La Fondation Ytto, association de lutte contre la violence faite aux femmes, s’est rendue dans des villages très reculés pour aider les habitant(e)s en leur apportant des soins médicaux et une écoute. Cette « caravane » qui a sillonné huit villages du Haut-Atlas, a aussi permis de collecter des informations sur les conditions de vie des habitants et plus particulièrement des filles et des femmes. Le constat, révélé le 2 décembre, est accablant : sur les 734 femmes rencontrées, 83 % se sont mariées avant 18 ans.

Parmi les 70 bénévoles qui restaient 2-3 jours dans chaque village, une équipe médicale était chargée de réaliser des consultations. Des entretiens qui révèlent les conséquences médicales dramatiques de ces mariages précoces. « Deux femmes sur trois ont déjà fait des fausses-couches, à raison d’une moyenne de deux fausses-couches par femmes », explique Hassani Hicham, l’un des médecins bénévoles. Ces fausses-couches sont à l’origine de graves maladies génitales chez ces jeunes filles.

Les mariages précoces participent aussi à la non scolarisation des filles. Si 43 % des jeunes filles ne vont pas à l’école parce qu’elles doivent se consacrer à leur travail domestique, 20 % ne s’y rendent pas parce que leur mari leur interdit.

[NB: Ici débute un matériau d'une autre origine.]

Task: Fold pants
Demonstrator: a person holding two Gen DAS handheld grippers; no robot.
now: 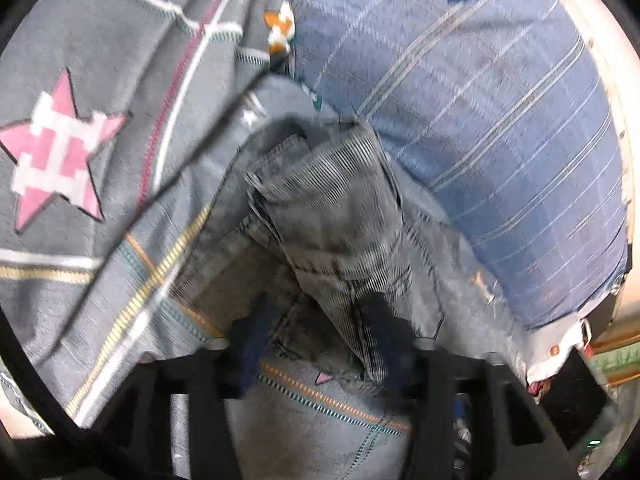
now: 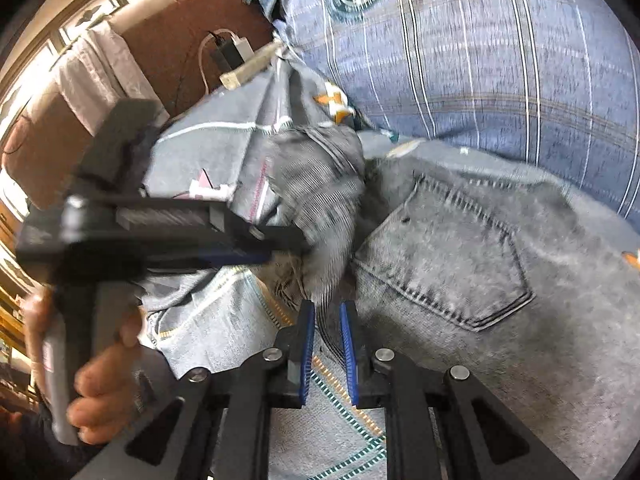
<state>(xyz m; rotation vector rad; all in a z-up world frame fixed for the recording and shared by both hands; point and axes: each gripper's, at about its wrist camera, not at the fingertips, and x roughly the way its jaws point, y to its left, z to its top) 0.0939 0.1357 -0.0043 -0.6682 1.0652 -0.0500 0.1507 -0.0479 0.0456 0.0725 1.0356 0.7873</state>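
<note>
The grey washed-denim pants (image 2: 460, 248) lie on a grey bedsheet, back pocket up, filling the right of the right wrist view. My left gripper (image 1: 320, 344) has its fingers apart around a bunched fold of the pants (image 1: 340, 216); motion blur hides whether they grip it. In the right wrist view the left gripper (image 2: 280, 248) reaches in from the left, its tips at that lifted fold. My right gripper (image 2: 327, 344) has its blue pads a narrow gap apart, with only the sheet showing between them, just left of the pants' edge.
The grey bedsheet (image 1: 80, 80) carries pink star patches and stitched lines. A blue striped pillow (image 1: 480, 100) lies behind the pants. A brown headboard (image 2: 168, 32) with a charger stands at the back left. The hand (image 2: 100, 392) holding the left gripper is at lower left.
</note>
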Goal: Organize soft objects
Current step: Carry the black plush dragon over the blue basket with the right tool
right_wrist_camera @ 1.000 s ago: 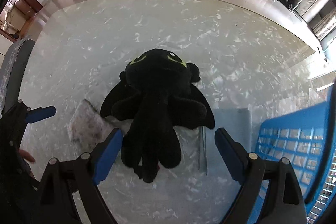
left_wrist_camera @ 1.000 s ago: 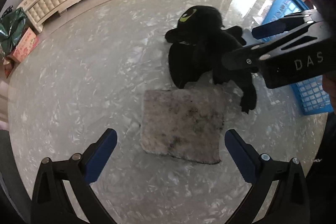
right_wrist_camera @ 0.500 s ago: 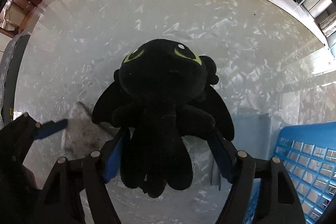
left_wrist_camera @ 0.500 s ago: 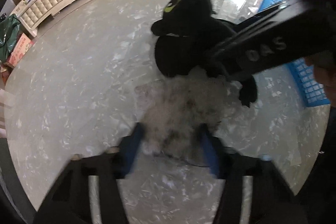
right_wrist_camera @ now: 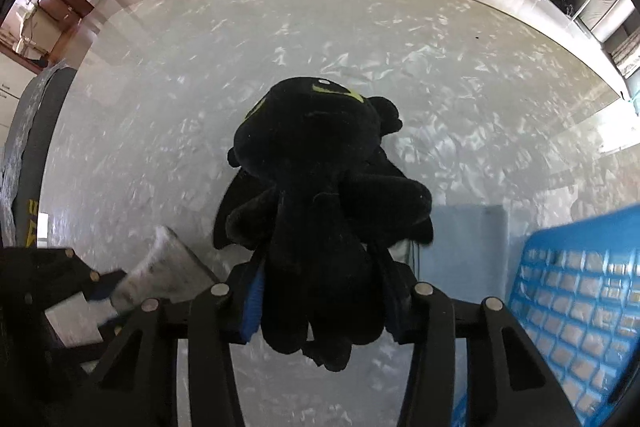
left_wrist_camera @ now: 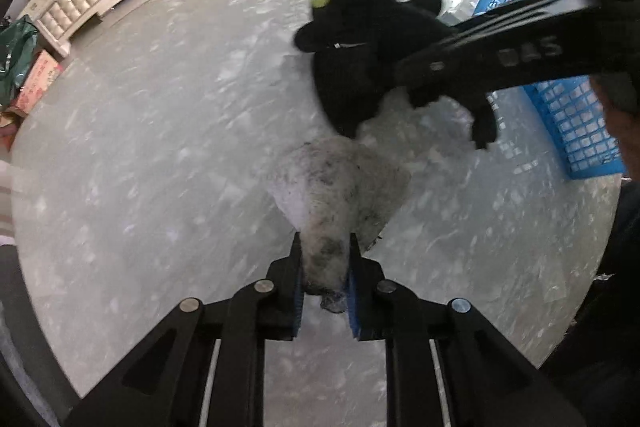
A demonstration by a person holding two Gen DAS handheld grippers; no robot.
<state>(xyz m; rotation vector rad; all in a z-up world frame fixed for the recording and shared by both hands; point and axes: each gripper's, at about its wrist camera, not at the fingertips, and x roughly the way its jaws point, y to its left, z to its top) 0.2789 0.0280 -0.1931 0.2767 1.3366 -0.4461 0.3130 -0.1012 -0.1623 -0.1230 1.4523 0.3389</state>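
Left hand-held gripper (left_wrist_camera: 323,281) pinches the grey fluffy pad's (left_wrist_camera: 340,183) near edge on the floor (left_wrist_camera: 160,167) while right hand-held gripper (right_wrist_camera: 320,301) closes round the black plush's (right_wrist_camera: 320,211) body, w/ blue basket (right_wrist_camera: 576,299) at right; both soft, so shallow bites may slip on lifting.

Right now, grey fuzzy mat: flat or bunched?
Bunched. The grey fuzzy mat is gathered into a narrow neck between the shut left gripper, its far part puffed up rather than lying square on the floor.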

Une écrasante majorité de mariages coutumiers

En plus, seuls 7 % des mariages sont authentifiés, la plupart restant coutumiers. « Dans ces cas là, les filles sont abandonnées, répudiées, donc considérées comme des mamans célibataires, privées de leur droit à la pension alimentaire puis à l’héritage etc. », nous explique Najat Ikhich, présidente de la Fondation Ytto. Et souvent, les femmes (comme les hommes d’ailleurs) ne connaissent pas leurs droits, notamment le code de la famille.

La Fondation Ytto se concentre sur le mariage des mineurs depuis 2007, parce que c’est un « phénomène répandu et à l’ampleur inquiétante », nous explique Najat Ikhich. « Quand vous rencontrez une petite fille de 15 ans qui a été mariée à 7 ans et qui vous explique que pendant la nuit de noces, elle voyait son mari qui la violait avec une tête de monstre, aucun être humain ne peut supporter cela », nous raconte-elle.

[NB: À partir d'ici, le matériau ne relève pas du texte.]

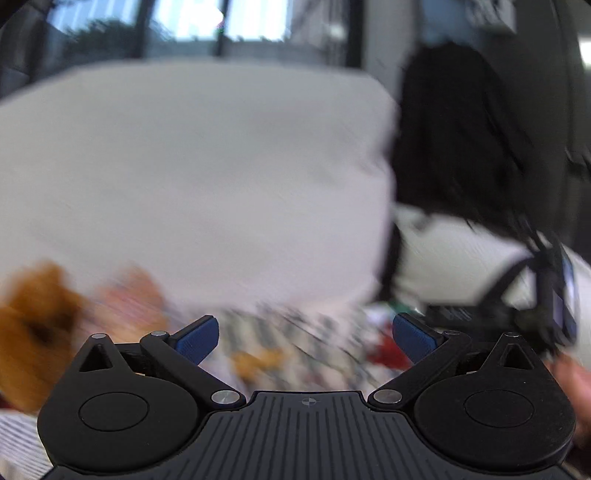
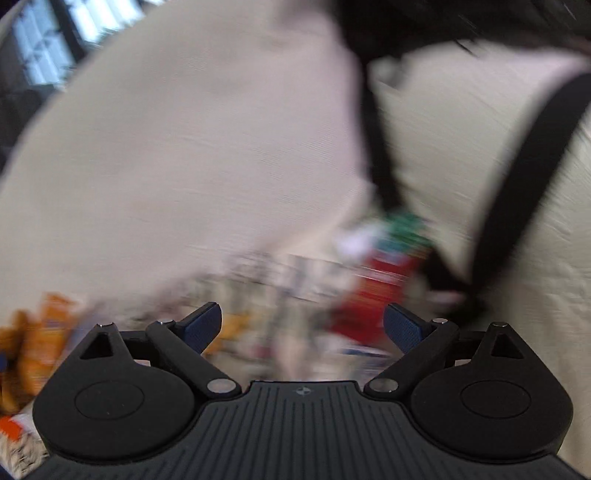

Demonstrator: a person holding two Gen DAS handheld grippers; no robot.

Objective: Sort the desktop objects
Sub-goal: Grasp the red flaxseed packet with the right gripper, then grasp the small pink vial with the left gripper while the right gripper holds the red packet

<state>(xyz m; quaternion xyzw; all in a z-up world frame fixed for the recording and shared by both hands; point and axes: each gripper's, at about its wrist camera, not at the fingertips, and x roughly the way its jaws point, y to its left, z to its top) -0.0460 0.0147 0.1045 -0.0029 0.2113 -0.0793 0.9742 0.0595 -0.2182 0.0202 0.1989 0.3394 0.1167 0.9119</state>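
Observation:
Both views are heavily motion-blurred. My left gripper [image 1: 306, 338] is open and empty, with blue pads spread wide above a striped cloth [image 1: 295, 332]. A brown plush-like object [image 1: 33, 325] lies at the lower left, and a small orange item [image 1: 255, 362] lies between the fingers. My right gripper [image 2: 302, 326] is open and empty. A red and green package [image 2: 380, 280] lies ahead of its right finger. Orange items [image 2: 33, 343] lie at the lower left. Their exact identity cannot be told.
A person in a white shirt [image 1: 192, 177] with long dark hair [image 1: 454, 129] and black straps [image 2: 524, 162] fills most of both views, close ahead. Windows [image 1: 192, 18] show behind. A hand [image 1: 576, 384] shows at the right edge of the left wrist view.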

Obliger les hommes politiques à agir

L’association mène donc un plaidoyer, et maintenant armée des données collectées sur le terrain, elle va interpeller encore plus vivement les responsables politiques. « Nous sommes les avocats de ces petites puisque ni les familles ni les décideurs ne s’occupent de leur sort. Nous allons interpeller le gouvernement avec le documentaire que nous avons réalisé et les résultats de la pétition lancée il y a un an. S’il ne fait rien, je vais interpeller les institutions internationales. On pourra même faire un procès à tous ces décideurs qui ne font rien », menace la présidente de la Fondation Ytto.

Cette action est soutenue par l’Unicef et l’Onu Femmes (qui financent la caravane), représentées lors de la remise des résultats de l’opération. Malika El Atifi, de l’Unicef, a demandé expressement au gouvernement de renforcer les services sociaux pour protéger les enfants du pays et a rappelé que le mariage précoce précisément était « à la fois cause et conséquences de la vulnérabilité des filles ». L’Onu Femmes, à travers sa représentante Ghita El Khirary demande aux autorités que « le code de la famille respecte les engagements internationaux du Maroc », en rappelant que la nouvelle constitution de 2011 instaure la primauté des conventions internationales, parmi lesquelles celle des droits de l’enfant, sur le droit interne.